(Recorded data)
++++++++++++++++++++
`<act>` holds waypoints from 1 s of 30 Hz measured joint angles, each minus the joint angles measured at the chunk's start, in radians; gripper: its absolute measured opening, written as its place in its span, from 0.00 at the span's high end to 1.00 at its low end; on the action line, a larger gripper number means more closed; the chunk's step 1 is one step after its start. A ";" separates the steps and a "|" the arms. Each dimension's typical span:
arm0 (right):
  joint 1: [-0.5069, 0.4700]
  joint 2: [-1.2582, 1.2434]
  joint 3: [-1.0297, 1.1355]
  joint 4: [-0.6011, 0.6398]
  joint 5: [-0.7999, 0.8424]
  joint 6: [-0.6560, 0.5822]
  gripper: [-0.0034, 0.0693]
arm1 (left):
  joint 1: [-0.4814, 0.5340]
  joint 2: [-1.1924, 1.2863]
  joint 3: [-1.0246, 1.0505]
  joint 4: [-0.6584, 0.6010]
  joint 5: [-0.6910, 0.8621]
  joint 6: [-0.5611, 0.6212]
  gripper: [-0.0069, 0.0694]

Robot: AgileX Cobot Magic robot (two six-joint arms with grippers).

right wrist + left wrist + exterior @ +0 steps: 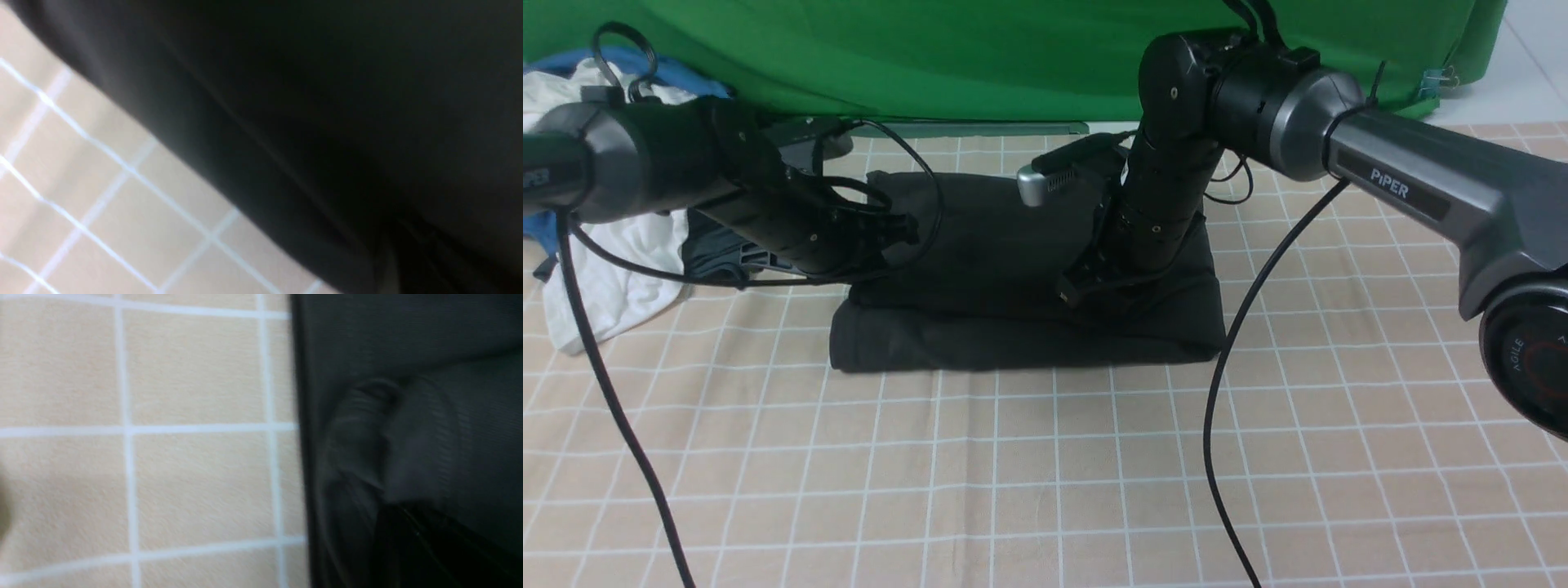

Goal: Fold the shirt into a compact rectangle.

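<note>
**Both arms down on the folded shirt**

Shirt (1021,327) lies folded, roughly rectangular, mid-table on checked cloth (1045,474). L arm reaches in low & near-horizontal from the left; left gripper (903,233) at shirt's left edge, jaws closed, fabric bunched by it in wrist view. R arm bends steeply down at wrist; right gripper (1086,290) pressed into shirt's right half, jaws closed; whether it pinches fabric, can't tell.

Black shirt (1013,327) on a beige tablecloth (1045,474) with white grid lines, green backdrop (931,57) behind.
</note>
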 joint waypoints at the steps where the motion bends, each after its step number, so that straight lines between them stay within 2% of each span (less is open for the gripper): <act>1: 0.000 0.001 0.000 -0.003 0.010 0.013 0.90 | 0.009 0.007 -0.002 0.000 -0.013 -0.001 0.89; 6: -0.001 0.001 0.000 -0.014 0.017 0.041 0.90 | 0.043 0.011 -0.013 0.000 -0.028 -0.016 0.89; 16: -0.005 -0.084 0.001 -0.050 0.021 0.036 0.90 | 0.086 -0.059 -0.111 -0.009 0.081 -0.011 0.89; 23: -0.042 -0.137 -0.001 -0.081 0.020 0.029 0.90 | 0.007 -0.066 -0.146 -0.070 0.119 0.060 0.89; 30: -0.050 -0.029 0.000 -0.087 0.019 0.030 0.90 | -0.046 0.030 -0.146 -0.032 0.146 0.039 0.89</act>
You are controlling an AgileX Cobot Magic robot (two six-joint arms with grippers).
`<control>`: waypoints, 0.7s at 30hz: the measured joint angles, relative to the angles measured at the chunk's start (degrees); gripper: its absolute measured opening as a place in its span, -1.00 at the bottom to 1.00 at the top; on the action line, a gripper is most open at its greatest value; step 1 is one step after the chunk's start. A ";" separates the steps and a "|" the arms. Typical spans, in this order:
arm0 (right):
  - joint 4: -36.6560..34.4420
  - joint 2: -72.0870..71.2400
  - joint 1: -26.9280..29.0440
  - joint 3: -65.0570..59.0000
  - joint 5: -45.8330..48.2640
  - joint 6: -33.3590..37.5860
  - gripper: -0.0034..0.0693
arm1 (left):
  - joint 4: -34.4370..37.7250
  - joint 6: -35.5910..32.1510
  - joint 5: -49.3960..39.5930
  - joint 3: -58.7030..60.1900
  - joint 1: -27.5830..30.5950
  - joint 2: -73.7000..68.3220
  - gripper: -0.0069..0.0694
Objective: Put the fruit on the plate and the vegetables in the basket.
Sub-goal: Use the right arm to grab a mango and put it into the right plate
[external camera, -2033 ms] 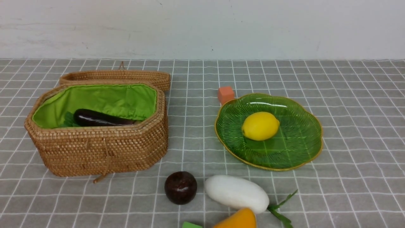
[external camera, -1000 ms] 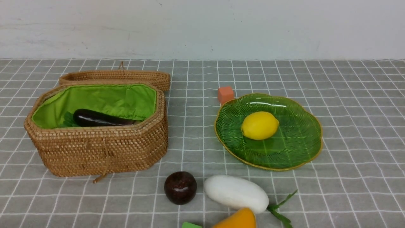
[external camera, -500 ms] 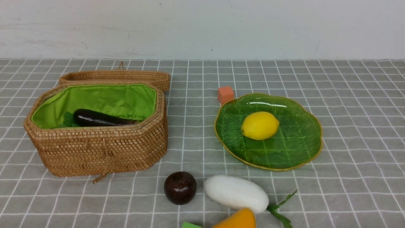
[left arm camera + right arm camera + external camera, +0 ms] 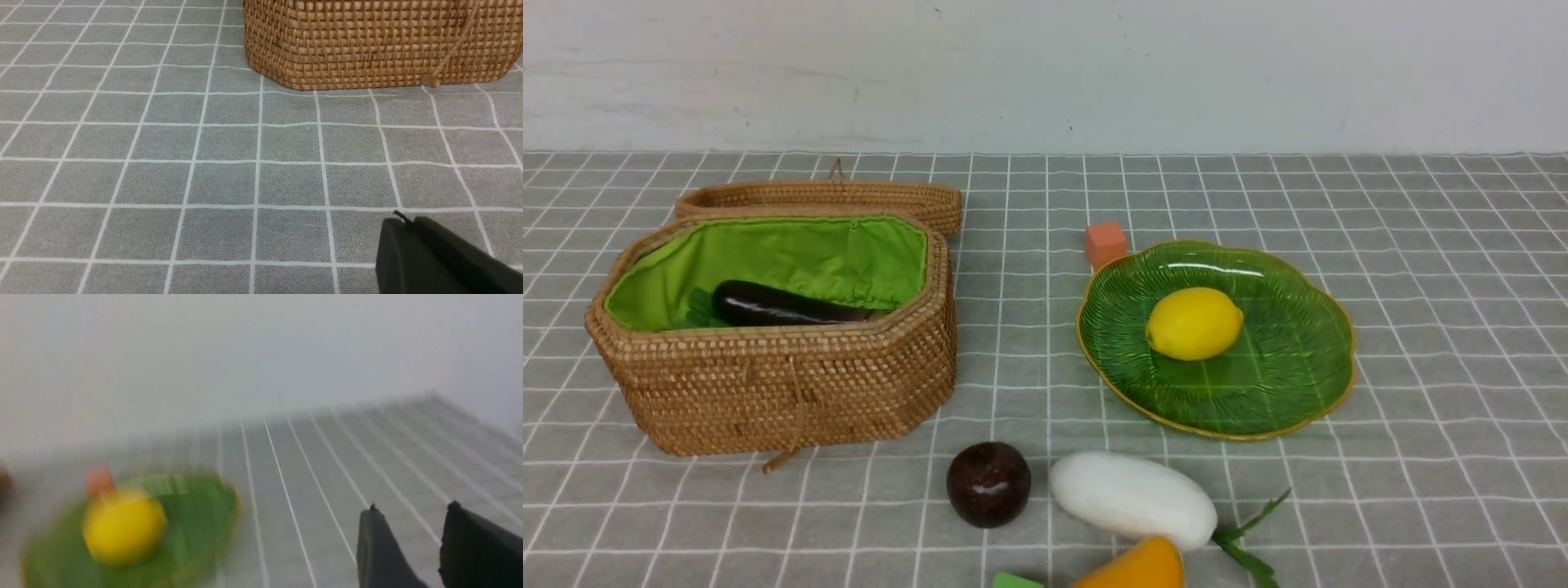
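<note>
Yellow lemon (image 4: 1194, 323) is seated on the ribbed green plate (image 4: 1290, 392), maroon ball (image 4: 988, 483) at its seven o'clock. Left gripper (image 4: 405, 221) is closed; right gripper (image 4: 412, 510) is narrowly parted, empty.

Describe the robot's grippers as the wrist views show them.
The left gripper and right gripper have matte black, blocky jaws with small pointed nubs at the tips. No cables or markings show.

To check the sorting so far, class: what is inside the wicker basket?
A purple eggplant lies inside the basket, green leaves beside it, against the green lining. The front wall hides the floor, so what the leaves belong to cannot be seen.
</note>
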State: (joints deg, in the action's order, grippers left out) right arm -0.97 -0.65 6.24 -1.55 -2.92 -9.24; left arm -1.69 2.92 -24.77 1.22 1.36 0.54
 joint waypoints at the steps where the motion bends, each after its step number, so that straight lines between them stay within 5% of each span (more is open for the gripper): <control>1: -0.16 0.00 0.00 0.00 -1.50 -0.78 -0.24 | 0.00 0.00 0.00 0.00 0.00 0.00 -0.75; 5: -1.15 0.00 0.00 0.06 -14.81 -8.24 -0.24 | 0.00 0.00 0.00 0.00 0.00 0.00 -0.74; 8: -1.34 0.00 0.00 1.86 -13.58 -13.90 -0.24 | 0.00 0.00 0.00 0.00 0.00 0.00 -0.73; 15: -1.14 5.85 0.00 21.06 12.68 -21.28 -0.24 | 0.00 0.00 0.06 0.00 0.00 0.00 -0.72; 19: 1.91 16.73 0.00 30.98 26.18 -16.39 -0.24 | 0.00 0.00 0.06 0.00 0.00 0.00 -0.72; 21: 3.67 23.24 0.00 33.96 30.58 -8.55 -0.24 | 0.00 0.00 0.06 0.00 0.00 0.00 -0.71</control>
State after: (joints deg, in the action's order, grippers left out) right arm 2.70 22.60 6.24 32.41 27.66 -17.79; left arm -1.69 2.92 -24.71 1.22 1.36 0.54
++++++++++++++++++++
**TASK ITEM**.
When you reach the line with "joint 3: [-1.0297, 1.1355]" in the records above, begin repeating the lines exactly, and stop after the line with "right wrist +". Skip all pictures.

**TASK RESULT**.
  joint 3: [-1.0297, 1.1355]
  joint 4: [-0.6011, 0.6398]
  joint 5: [-0.7999, 0.8424]
  joint 6: [-0.6560, 0.5822]
  gripper: [-0.0034, 0.0693]
arm1 (left):
  joint 1: [-0.4814, 0.5340]
  joint 2: [-1.1924, 1.2863]
  joint 3: [-1.0246, 1.0505]
  joint 4: [-0.6584, 0.6010]
  joint 5: [-0.6910, 0.8621]
  joint 6: [-0.5611, 0.6212]
  gripper: [-0.0069, 0.0694]

Robot: AgileX Cobot Magic robot (two six-joint arms with grippers).

right wrist + left wrist + exterior @ +0 steps: 

That was the complete answer.